Comment traiter des abus sexuels dans l’Église avec finesse, délicatesse et humour ?
C’est le pari réussi de la pièce Le Complexe de Dieu, actuellement à l’affiche du Funambule Montmartre. Une histoire vraie bouleversante, campée par une distribution au diapason.
Matthias est un jeune comédien qui croque la vie à pleines dents. Homosexuel, il enchaîne les conquêtes et se donne corps et âme à ses personnages. Comme celui du rôle-titre de Tartuffe, ce faux dévot de Molière à l’influence néfaste. Mais pendant les répétitions, un mal-être l’étreint. Des pans enfouis de son enfance et de son adolescence ressurgissent et il va peu à peu se terrer et s’éloigner des autres. Matthias a lui aussi subi l’influence d’un Tartuffe pendant sa jeunesse, mais celle d’un vrai prêtre cette fois-ci, qui a abusé autant de son âme que de son corps. Comment se confronter désormais à ce passé qui ressurgit alors que sa propre mère continue de jouer aux sourdes et aux aveugles ? Et comment gérer l’indicible quand on découvre un autre secret de famille mêlant sexe et religion ?

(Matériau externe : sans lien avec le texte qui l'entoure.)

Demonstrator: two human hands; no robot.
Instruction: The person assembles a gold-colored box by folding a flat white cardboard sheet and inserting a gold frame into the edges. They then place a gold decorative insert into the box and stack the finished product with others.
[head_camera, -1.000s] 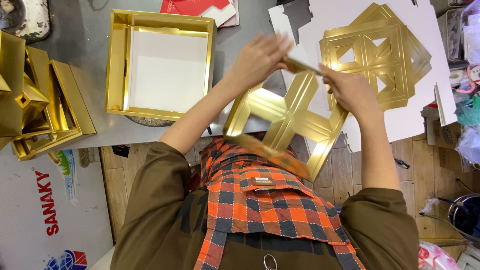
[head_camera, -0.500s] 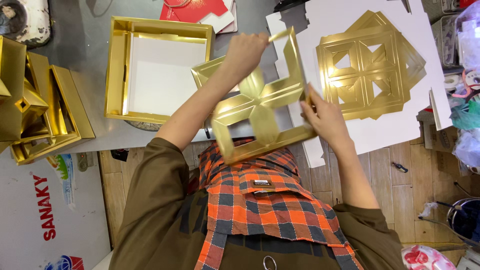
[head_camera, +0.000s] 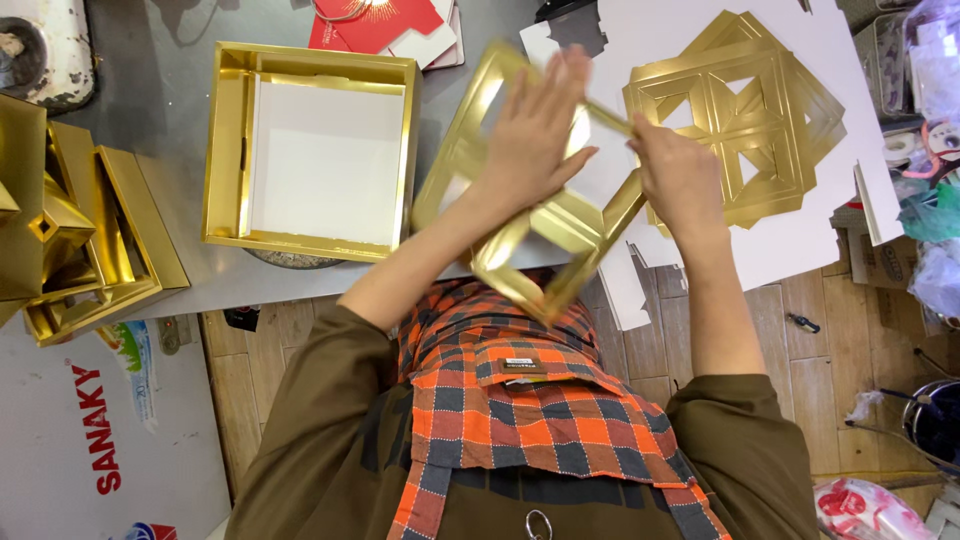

Annoncé comme ceci, on peut craindre que Le Complexe de Dieu, inspiré d’une histoire vraie, ne se vautre dans le glauque, le voyeurisme et le lacrymal. Il n’en sera jamais rien. Grâce à une mise en scène sobre et efficace flirtant entre trois époques (la nôtre, les années 1960 et les années 1980), on passe d’une scène à l’autre avec tout un tas de nouvelles informations à digérer, souvent servies avec humour ou second degré. Prêtre cynique, mère bigote dépassée par les événements, meilleure amie empathique et metteur en scène bienveillant s’alternent les uns les autres autour de Matthias et nous font vivre des émotions en montagnes russes.
Sans fustiger ni la foi, ni la religion, la pièce qui met en lumière l’actualité de l’Église empêtrée dans des affaires de ce type qui se multiplient et que l’on a pu découvrir dernièrement dans le film Grâce à Dieu de François Ozon. Une pièce aussi et surtout sur la résilience et la reconstruction, sur l’appropriation de son passé, la découverte de ses origines, la puissance de la parole délivrée et des amitiés indéfectibles. Les quatre comédiens sont aussi excellents que subtils et partagent avec nous un drame humain à la force universelle, mais également porteuse d’espoir. Béni soit le théâtre de nous faire vivre pareils moments !
Au Funambule Montmartre (53 rue des Saules 75018 Paris) jusqu’au 25 février, les jeudis et vendredis à 19h ou 21h (en alternance).